### What needs to be done
The first line of the entries and each line after it, through the one that contains "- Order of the", are to be duplicated exactly; no picture belongs in the copy.
---- The data
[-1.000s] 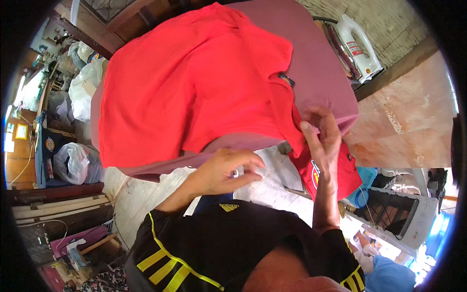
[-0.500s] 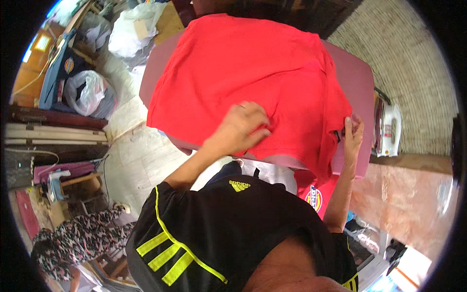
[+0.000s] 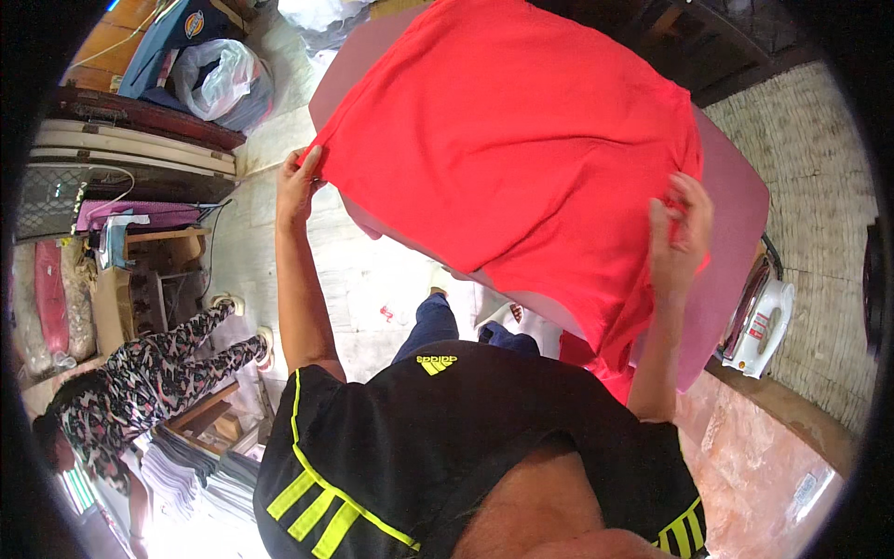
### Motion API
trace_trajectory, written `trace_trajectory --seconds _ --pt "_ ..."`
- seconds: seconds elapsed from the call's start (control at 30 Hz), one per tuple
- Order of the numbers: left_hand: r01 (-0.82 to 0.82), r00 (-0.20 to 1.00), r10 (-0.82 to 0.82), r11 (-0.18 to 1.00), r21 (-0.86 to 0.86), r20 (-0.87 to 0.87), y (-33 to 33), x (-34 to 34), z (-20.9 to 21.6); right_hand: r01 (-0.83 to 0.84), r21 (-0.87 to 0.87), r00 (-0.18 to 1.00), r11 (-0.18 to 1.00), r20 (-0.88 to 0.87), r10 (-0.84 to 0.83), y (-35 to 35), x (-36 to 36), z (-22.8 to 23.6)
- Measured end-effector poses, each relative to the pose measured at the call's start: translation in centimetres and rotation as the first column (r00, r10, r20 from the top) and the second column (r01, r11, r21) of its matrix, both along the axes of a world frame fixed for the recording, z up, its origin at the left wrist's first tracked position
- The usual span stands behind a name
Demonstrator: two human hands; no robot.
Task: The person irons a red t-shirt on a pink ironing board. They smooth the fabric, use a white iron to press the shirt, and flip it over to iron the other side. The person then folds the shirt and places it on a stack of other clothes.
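A red garment (image 3: 521,130), which looks like a shirt, lies spread over a padded mauve ironing table (image 3: 736,205). Soft creases run across its middle, and its near right part hangs over the front edge. At the garment's left corner, my left hand (image 3: 300,177) pinches the cloth between thumb and fingers. My right hand (image 3: 683,224) is over the garment's right side, fingers bent and thumb apart; whether it touches the cloth is hard to see. Beyond the table's right end stands a white iron (image 3: 762,326).
Another person in patterned clothes (image 3: 154,401) bends at the lower left, by stacked folded cloth (image 3: 200,475). A clear plastic bag (image 3: 223,84) sits at upper left. Dark furniture (image 3: 717,42) stands behind the table. A reddish stone surface (image 3: 745,447) lies below the iron.
My left hand has moved from the garment's near middle out to its left corner and grips it. My right hand has come off the right edge onto the cloth. The view has shifted.
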State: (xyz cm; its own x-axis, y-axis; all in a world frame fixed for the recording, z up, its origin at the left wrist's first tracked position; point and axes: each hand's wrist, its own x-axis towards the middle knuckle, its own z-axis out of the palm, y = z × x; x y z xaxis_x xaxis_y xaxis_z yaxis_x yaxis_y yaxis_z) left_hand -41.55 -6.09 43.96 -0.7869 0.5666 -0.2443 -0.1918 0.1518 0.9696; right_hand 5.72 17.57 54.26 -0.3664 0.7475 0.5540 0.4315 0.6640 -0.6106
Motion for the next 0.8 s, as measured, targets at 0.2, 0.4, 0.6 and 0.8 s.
trace_trajectory --seconds 0.2,0.4,0.6,0.8 --pt "0.031 0.992 -0.009 0.984 0.176 -0.126 -1.3 2.4 6.6 -0.601 -0.306 0.795 0.738 -0.127 0.594 -8.1 -13.6 0.1" --pt "0.332 0.874 -0.192 0.907 0.26 -0.446 2.5 11.5 13.7 -0.651 -0.12 0.754 0.75 -0.218 0.62 -12.3 -24.2 1.4" --pt "0.568 0.646 -0.082 0.715 0.407 -0.759 8.6 11.9 12.6 -0.504 -0.11 0.848 0.857 -0.25 0.467 -6.1 -20.1 6.0" --pt "0.429 0.222 -0.011 0.899 0.087 -0.975 23.7 7.7 8.6 -0.317 -0.014 0.937 0.948 -0.159 0.311 -1.1 -10.0 20.1"
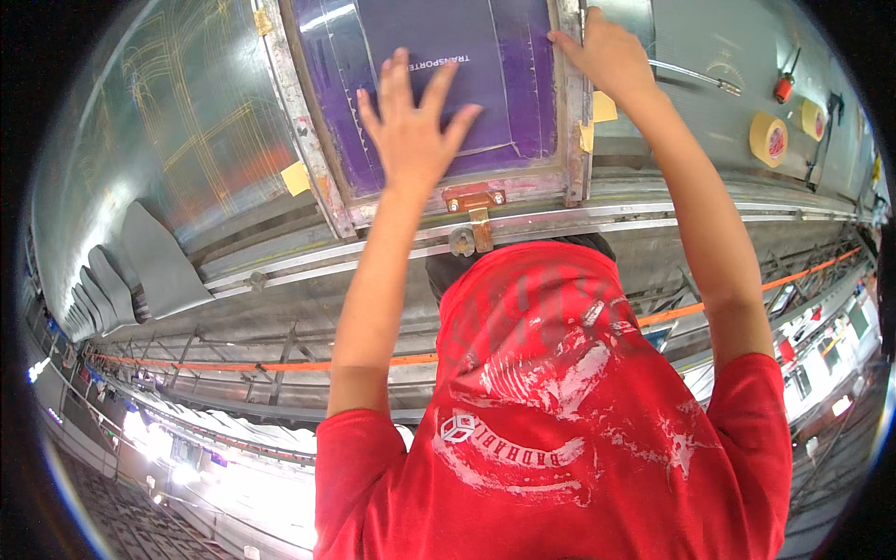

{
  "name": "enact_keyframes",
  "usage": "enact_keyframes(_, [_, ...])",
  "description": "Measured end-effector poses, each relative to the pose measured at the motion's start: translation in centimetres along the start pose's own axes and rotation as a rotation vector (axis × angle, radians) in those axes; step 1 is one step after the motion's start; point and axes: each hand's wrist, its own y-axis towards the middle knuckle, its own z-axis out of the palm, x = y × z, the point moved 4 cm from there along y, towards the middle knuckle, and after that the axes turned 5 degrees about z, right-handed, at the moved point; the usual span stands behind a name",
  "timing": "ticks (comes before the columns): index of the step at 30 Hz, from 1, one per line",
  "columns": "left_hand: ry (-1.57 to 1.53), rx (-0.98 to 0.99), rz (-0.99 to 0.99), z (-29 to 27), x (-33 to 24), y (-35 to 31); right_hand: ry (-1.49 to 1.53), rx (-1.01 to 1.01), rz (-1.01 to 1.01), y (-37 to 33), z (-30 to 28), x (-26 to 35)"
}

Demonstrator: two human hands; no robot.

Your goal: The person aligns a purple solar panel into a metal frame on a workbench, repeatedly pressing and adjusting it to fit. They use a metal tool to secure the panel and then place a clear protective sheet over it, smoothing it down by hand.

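Note:
A screen printing frame (299,117) with worn metal sides lies on the long table in front of me. Its mesh (527,107) is purple, with a darker rectangle and some small pale lettering in the middle. My left hand (411,135) is spread palm down over the mesh, fingers apart and holding nothing; whether it touches cannot be made out. At the frame's right side, my right hand (611,56) grips the metal edge, thumb toward the mesh and fingers on the outer side. A copper-coloured bracket (476,201) is bolted to the frame's near edge.
Right of the frame lie a thin metal rod (695,75), a red-handled tool (784,88) and two tape rolls (768,140). A metal rail (373,245) runs along the table's near edge. Grey flaps (159,257) curl over that edge at left. Yellow tape (296,177) sticks beside the frame.

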Motion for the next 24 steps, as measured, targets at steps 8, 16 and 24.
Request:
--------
### Written response
[-1.000s] 
[-0.500s] 
[+0.000s] 
### Motion API
trace_trajectory, written `trace_trajectory --seconds _ --pt "_ ..."`
- seconds: seconds elapsed from the call's start (control at 30 Hz), one per tuple
- Order of the numbers: left_hand: r01 (-0.82 to 0.82), r00 (-0.20 to 1.00), r10 (-0.82 to 0.82), r11 (-0.18 to 1.00), r21 (-0.86 to 0.86), r20 (-0.87 to 0.87), y (-33 to 33), x (-34 to 34), z (-20.9 to 21.6); right_hand: r01 (-0.83 to 0.84), r21 (-0.87 to 0.87), r00 (-0.18 to 1.00), r11 (-0.18 to 1.00), r20 (-0.88 to 0.87), r10 (-0.84 to 0.83), y (-35 to 35), x (-36 to 36), z (-22.8 to 23.6)

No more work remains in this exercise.